YOUR INSTRUCTIONS :: For the material below, the sole required output is the number of lines that include "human".

DATA IN THIS EXERCISE ::
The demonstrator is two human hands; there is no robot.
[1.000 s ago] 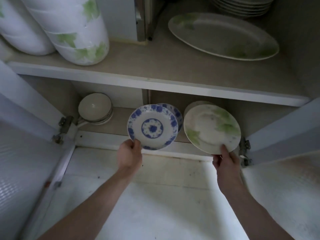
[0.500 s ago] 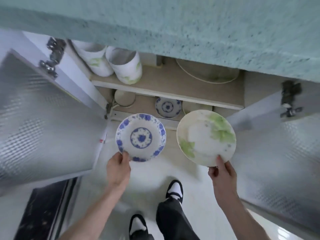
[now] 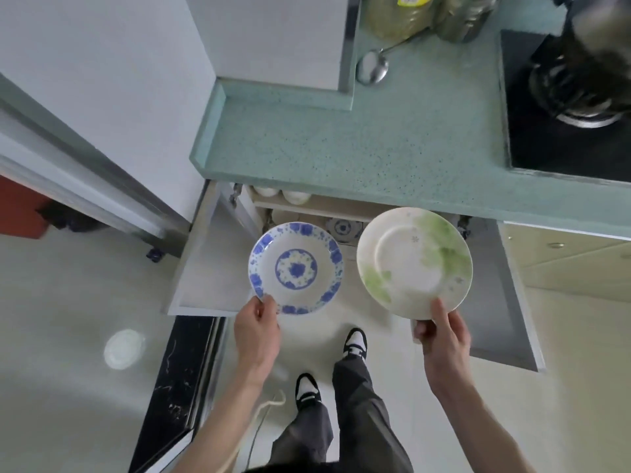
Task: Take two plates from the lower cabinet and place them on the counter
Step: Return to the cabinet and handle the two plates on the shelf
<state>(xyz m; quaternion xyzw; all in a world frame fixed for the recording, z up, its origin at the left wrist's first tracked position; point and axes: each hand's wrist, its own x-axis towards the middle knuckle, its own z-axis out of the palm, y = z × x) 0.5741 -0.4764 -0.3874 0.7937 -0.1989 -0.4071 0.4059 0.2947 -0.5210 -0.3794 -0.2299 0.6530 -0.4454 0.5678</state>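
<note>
My left hand pinches the near rim of a small white plate with blue flowers. My right hand grips the near rim of a larger white plate with green leaves. Both plates are held level in the air, in front of and below the edge of the pale green speckled counter. Behind them the lower cabinet stands open, with another blue plate and white bowls on its shelves.
Both cabinet doors swing out, the left door and the right door. A black gas hob sits at the counter's right. A metal ladle and jars stand at the back. My feet stand on the light floor.
The view has risen from inside the cabinet to above the counter. Both hands have drawn the plates out of the cabinet and lifted them up towards counter height.
</note>
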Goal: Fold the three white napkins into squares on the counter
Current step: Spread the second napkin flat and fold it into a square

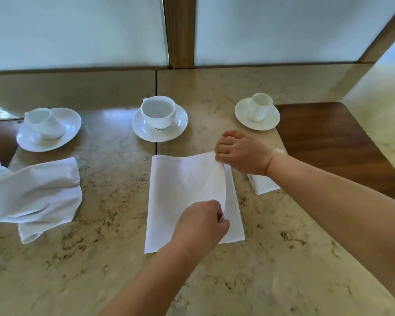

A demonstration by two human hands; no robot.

TASK OUTPUT :: 2